The legacy of Dr. Jeff Levy and novelist Sidney Zion is evident in two studies on resident work hours in the Dec. 10 issue of JAMA.
The studies compare 30-day mortality and readmission rates before and after new restrictions on resident work hours were imposed by the Accreditation Council for Graduate Medical Education in 2011.
The debate over the 80-hour workweek limit (averaged over four weeks) often focuses on “patient handoffs” between residents. The concern is that vital information may be lost as one doctor in training passes the baton (or patient chart) to the next as one shift ends and the other begins. The findings of these studies suggest that steps taken to make these exchanges safer have helped.
Dr. Lucian Leape, patient-safety pioneer and Harvard School of Public Health adjunct professor of health policy, credits the efforts of the late journalist, prosecutor and novelist Sidney Zion for getting work limits implemented.
Zion seized on the issues of residents working without rest or supervision after his 18-year-old daughter died several hours after being admitted to New York Hospital on the night of March 4, 1984.
Zion and his wife, Elsa, stated their case for resident-training reform in a “60 Minutes” segment entitled “The 36-Hour Day” that aired Feb. 8, 1987.
As part of that episode, Dr. Jeff Levy, then a first-year resident at Mount Sinai Hospital in Manhattan, allowed reporter Mike Wallace to shadow him during a 36-hour shift. Levy managed to get in two naps totaling about three hours of sleep and Wallace made a point of highlighting Levy's fatigue two-thirds into his shift.

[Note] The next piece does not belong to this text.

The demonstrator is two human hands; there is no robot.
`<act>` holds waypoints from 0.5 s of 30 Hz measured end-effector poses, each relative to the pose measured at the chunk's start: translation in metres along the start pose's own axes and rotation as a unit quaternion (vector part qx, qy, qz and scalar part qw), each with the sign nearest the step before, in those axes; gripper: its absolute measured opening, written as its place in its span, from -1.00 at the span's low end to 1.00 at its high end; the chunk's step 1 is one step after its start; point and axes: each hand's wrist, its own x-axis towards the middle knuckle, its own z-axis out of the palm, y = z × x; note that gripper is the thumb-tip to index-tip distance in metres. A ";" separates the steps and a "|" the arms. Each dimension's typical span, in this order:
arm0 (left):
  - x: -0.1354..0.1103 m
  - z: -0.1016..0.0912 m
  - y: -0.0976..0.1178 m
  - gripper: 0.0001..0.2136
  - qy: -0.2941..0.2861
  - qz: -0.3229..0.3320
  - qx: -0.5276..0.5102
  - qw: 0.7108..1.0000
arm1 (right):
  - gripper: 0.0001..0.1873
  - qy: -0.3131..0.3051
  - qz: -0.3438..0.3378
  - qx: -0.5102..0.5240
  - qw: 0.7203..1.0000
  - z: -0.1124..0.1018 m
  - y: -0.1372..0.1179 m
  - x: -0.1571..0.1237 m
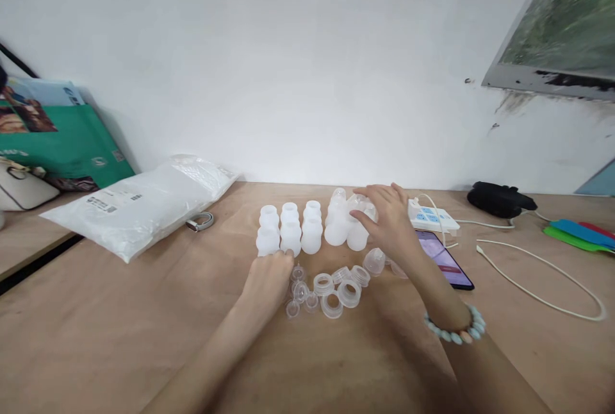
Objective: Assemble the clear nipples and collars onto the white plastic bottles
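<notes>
My right hand [387, 218] reaches over the right end of a group of frosted white bottles. Its fingers and thumb curve around a clear dome cap [361, 204] at the top of a bottle [357, 236]. My left hand [271, 276] is closed near the front of the left bottles [268, 241], with its fingertips hidden. Beside it lie several small clear teat-shaped pieces [300, 291]. Several clear screw rings [349, 293] are clustered to their right, and another clear dome cap [374, 261] lies below my right hand. Open-topped bottles [312, 228] stand in rows between my hands.
A white plastic parcel [144, 206] and a coiled grey strap [200, 222] lie left. On the right are a phone [446, 263], a power strip [433, 217], a white cable [552, 255], a black case [500, 199] and coloured flat pieces [579, 236]. A wall stands behind.
</notes>
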 end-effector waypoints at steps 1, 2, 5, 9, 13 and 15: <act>-0.003 -0.003 0.002 -0.62 0.031 0.009 0.010 0.999 | -0.77 0.017 0.008 0.036 0.999 -0.008 -0.004 -0.004; -0.007 -0.004 0.004 -0.63 0.079 0.027 0.015 0.996 | -0.77 0.034 0.019 0.073 0.997 -0.014 -0.009 -0.008; -0.019 -0.003 0.011 -0.64 0.257 0.125 -0.009 0.958 | -0.77 0.061 0.070 0.168 0.981 -0.021 -0.028 -0.025; -0.026 0.008 0.019 -0.56 0.264 0.191 -0.051 0.944 | -0.80 0.003 0.107 0.271 0.957 -0.005 -0.053 -0.048; -0.024 0.014 0.024 -0.80 0.157 0.137 -0.091 0.974 | -0.78 -0.080 0.110 0.281 0.950 0.009 -0.065 -0.056; -0.025 0.012 0.027 -0.78 0.106 0.119 -0.136 0.978 | -0.78 -0.103 0.131 0.286 0.944 0.011 -0.066 -0.057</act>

Soon afterward, the New York Health Commissioner appointed an advisory panel to study the issue of resident work hours, and it issued a 1987 recommendation to limit residents to 80-hour workweeks and 24-hour shifts. The state adopted these limits in 1989. The ACGME instituted its original nationwide 80-hour work week in July 2003.
Whether Levy feels his appearance on “60 Minutes” had an influence on the implementation of work-hour limits or if he feels he was taken advantage of by Wallace could not be determined. Attempts to reach him through Mount Sinai have been unsuccessful.
Internet searches uncovered several Dr. Jeff Levys, but none that appear to have trained at Mount Sinai in 1987.
The results of the new JAMA studies appear to be much like Levy's shift documented by “60 Minutes.” No patients appeared to be harmed, but it's still difficult to fathom that there aren't diminishing returns in quality of care for patients and training for residents after 20-plus hours on the job.